Wondering whether you should rent or buy a home? Of course, your stream of income and the way in which you earn your living should have a major impact on this decision. Overall, it’s important to think within the context of your own freelance finance situation. If you’re an indy thinking about buying a home in the near future, consider your answers to the following questions before you pick a side in the rent versus buy debate.
Is a Home Something You Truly Want?
If buying a home isn’t for you, there’s nothing wrong with continuing to rent. In fact, renting can provide value in many ways. And just think: You have more time to focus on your freelance work because, unlike homeowners, you’re not responsible for tackling any required maintenance or home repairs.
When you rent, you may save money, too. It’s likely that the most you’ll need to pay for your home each month is the cost of rent and utilities — depending on the terms of your lease. But, when you own your own home, your monthly mortgage payment is the least you’ll pay each month. You’re on the hook for necessary updates, emergency fixes and regular repairs. Regardless, keep in mind: Unlike renting, purchasing a home is an investment that holds potential future profit.
It’s okay if you do want to buy. You just need to think critically about your financial situation to make sure you’re prepared for homeownership first.
Do You Have a Reliable Stream of Income?
You may be driven to focus all your energy on what you earn today and what you hope to make in the future. But mortgage lenders will also want to know about your past earnings so they can get an idea of whether your income stream is reliable.
“Mortgage lenders will default to using two years of personal tax returns for a self-employed borrower,” explains Dan Green, founder of mortgage advice website Growella. Green says lenders will also request business tax returns if you file them. “There are instances when more, or less, paperwork will be requested,” he says, noting that lenders may use discretion in some situations.
Have You Made Too Many Deductions?
It may come as a surprise, but your freelance tax deductions could actually hurt you when you’re looking to buy a home.
“Freelancers often write off everything they can think of to bring their net taxable income as low as possible,” explains Casey Fleming, a mortgage advisor in Silicon Valley and author of “The Loan Guide: How to Get the Best Possible Mortgage.” “The problem with this is that Fannie Mae and Freddie Mac require lenders to use the net income from a freelancer’s Schedule C as the income to qualify for the loan.”

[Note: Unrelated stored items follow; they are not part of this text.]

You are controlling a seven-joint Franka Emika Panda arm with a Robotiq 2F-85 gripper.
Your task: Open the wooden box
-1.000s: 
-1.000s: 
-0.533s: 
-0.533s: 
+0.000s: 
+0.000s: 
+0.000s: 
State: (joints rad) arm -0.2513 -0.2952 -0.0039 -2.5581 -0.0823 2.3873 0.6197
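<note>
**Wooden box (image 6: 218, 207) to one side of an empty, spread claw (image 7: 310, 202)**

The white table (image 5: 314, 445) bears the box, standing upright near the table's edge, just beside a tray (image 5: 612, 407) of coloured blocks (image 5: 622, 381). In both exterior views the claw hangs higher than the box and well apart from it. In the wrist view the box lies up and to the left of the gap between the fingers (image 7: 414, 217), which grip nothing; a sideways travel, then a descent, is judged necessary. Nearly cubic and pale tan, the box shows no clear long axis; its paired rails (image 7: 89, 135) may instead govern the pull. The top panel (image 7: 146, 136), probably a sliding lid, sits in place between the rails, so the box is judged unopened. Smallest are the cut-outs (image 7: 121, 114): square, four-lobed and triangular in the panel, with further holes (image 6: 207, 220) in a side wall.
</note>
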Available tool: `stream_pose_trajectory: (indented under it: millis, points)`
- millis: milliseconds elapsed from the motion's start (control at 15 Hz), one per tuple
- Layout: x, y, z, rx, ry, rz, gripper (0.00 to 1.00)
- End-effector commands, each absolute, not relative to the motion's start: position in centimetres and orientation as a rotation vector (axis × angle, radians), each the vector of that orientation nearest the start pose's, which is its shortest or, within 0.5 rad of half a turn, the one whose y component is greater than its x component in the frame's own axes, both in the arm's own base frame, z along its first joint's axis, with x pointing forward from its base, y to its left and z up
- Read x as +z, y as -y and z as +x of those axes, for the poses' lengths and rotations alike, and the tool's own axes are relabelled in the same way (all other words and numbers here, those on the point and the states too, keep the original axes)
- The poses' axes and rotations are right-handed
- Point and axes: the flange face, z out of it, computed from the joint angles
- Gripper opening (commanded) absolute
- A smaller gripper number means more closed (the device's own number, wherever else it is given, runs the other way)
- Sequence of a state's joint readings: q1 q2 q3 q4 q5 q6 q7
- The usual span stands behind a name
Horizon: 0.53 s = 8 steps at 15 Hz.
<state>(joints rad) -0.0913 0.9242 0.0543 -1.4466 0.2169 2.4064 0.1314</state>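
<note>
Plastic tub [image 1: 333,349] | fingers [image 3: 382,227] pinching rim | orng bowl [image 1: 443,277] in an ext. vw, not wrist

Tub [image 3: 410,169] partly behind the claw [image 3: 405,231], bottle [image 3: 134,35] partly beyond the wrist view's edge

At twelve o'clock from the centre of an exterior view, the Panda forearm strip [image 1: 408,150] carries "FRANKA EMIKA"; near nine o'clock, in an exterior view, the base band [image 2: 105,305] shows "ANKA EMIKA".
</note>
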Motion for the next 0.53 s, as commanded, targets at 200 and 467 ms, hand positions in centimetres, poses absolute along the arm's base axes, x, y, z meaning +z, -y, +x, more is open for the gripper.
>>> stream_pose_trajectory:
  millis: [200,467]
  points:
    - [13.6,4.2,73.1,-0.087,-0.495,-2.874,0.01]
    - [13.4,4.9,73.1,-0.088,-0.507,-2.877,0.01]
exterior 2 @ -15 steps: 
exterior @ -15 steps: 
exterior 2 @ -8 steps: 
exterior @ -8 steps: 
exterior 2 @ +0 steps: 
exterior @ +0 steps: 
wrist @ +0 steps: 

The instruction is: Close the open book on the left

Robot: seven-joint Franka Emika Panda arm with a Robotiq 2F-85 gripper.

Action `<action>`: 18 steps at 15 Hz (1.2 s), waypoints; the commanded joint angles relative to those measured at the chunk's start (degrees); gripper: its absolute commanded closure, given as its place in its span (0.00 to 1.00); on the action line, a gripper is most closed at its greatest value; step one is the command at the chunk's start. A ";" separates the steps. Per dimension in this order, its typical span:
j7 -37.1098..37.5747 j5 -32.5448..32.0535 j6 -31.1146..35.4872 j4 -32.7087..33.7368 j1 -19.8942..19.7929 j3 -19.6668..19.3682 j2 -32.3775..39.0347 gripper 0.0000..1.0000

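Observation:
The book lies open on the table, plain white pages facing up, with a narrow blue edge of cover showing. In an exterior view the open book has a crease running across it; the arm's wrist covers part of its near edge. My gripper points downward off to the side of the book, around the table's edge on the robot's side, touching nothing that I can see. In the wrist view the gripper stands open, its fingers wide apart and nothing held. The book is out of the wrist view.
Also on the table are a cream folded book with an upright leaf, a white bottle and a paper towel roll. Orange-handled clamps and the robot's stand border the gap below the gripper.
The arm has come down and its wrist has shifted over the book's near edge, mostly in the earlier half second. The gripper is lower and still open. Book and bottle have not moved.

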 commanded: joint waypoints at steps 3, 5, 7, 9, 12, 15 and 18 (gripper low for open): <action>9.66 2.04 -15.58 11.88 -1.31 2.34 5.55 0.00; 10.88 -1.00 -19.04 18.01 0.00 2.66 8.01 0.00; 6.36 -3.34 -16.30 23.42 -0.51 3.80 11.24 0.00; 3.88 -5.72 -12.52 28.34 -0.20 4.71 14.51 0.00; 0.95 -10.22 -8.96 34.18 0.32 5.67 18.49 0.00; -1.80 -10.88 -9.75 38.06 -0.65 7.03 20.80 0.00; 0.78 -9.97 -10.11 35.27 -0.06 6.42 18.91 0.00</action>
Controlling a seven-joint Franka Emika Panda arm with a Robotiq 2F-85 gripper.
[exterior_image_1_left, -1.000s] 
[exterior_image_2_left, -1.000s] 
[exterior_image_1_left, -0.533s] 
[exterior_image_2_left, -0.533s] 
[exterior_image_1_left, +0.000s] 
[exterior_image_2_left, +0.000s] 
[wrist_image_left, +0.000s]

As a result, Fleming says a freelancer’s allowable net income may be too low to qualify for a mortgage — but adds that there are other ways some lenders can verify you have enough income to qualify. “We ask you to provide the 1099s you receive at the end of the year from your clients,” Fleming says.
How’s Your Credit?
Your credit score goes a long way in determining the type of mortgage for which you qualify and the specific interest rate you receive on that loan. The higher your credit score, the more likely you’ll get approved for the mortgage you want at a low interest rate.
Low scores make it harder to qualify. If you do get approved for a loan, you’ll probably need to pay a higher interest rate. And when it comes to a mortgage, that can cost you tens of thousands of dollars more over the life of the loan.
Do You Have Enough Money for a Down Payment?
In addition to a good credit score, you’ll need to make a down payment before you can buy a home. Typically, lenders want to see that you can put down 20 percent of a home’s purchase price — in cash.
That can be tough to do when your freelance payments change month to month. It doesn’t mean you can’t qualify, but if you put down less than 20 percent, you’ll need to pay private mortgage insurance (PMI) on your loan for a period of time.
FHA loans might be a good option, since they require as little as 3.5 percent down if your credit score is over 580. But these loans also come with added fees and insurance premiums, which could cost you more in the long run.
If you do decide to buy a home, make sure your down payment won’t drain your retirement and emergency savings — no matter what type of mortgage you choose.
Are You Willing to Settle Down?
If you can check off all the financial boxes, there’s one more question you should ask yourself: How long do you plan to live in that location?
When you rent, you can move anytime with little hassle. You may need to break your lease, but you’re not responsible for the sale of the property. When you own a home, moving elsewhere may not be so easy.
Selling can be a lengthy process, depending on how the market looks — and it can be expensive, too. Sellers pay the real estate agent’s fees and may be on the hook for addressing a buyer’s conditions for their accepted offer on the home, like updating the roof or replacing the water heater.
A good rule of thumb is to plan to stay in a home for at least five years. If your freelance work takes you to different cities — or maybe you just travel a lot because you’re not tied to an office — renting may be the smarter decision. But if you have the right freelance finance situation and you’re ready to commit to a home long-term, it may be time to start house hunting.